---------- AVAILABLE DATA

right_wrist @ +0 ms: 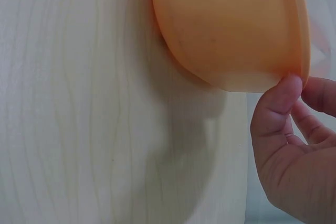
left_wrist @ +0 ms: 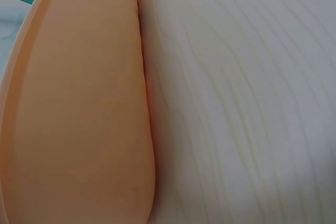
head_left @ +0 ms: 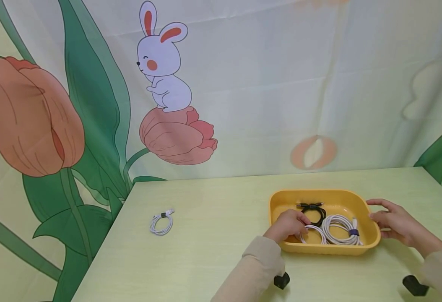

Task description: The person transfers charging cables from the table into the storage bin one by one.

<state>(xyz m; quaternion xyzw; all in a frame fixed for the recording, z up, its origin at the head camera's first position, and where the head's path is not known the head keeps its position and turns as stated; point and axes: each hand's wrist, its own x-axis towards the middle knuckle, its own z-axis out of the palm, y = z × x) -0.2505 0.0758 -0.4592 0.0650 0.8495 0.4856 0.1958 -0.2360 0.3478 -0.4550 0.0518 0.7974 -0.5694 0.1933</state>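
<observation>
A yellow tray (head_left: 330, 250) stands on the table's right side. In it lie a black cable (head_left: 320, 218) bundled with a tie, a large white cable coil (head_left: 332, 240) with a dark blue tie, and a smaller white cable coil (head_left: 323, 235). My left hand (head_left: 289, 224) reaches over the tray's left end and pinches the smaller coil, its fingertips partly hidden. At the opposite end, my right hand (head_left: 398, 224) holds the tray's rim. Seen from the right wrist, the thumb (right_wrist: 283, 95) presses the tray's outer wall near the rim. Only the tray's outer side (left_wrist: 79, 98) shows in the left wrist view.
Another white cable coil (head_left: 161, 224) with a black tie lies on the table's left part. A printed curtain (head_left: 243, 92) hangs behind the table's back edge. Black pieces (head_left: 281, 280) sit below both wrists.
</observation>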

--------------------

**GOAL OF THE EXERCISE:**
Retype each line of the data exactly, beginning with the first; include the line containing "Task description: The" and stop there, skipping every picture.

**ANSWER TO THIS EXERCISE:**
right_wrist @ +0 ms: 
left_wrist @ +0 ms: 
head_left @ +0 ms: 

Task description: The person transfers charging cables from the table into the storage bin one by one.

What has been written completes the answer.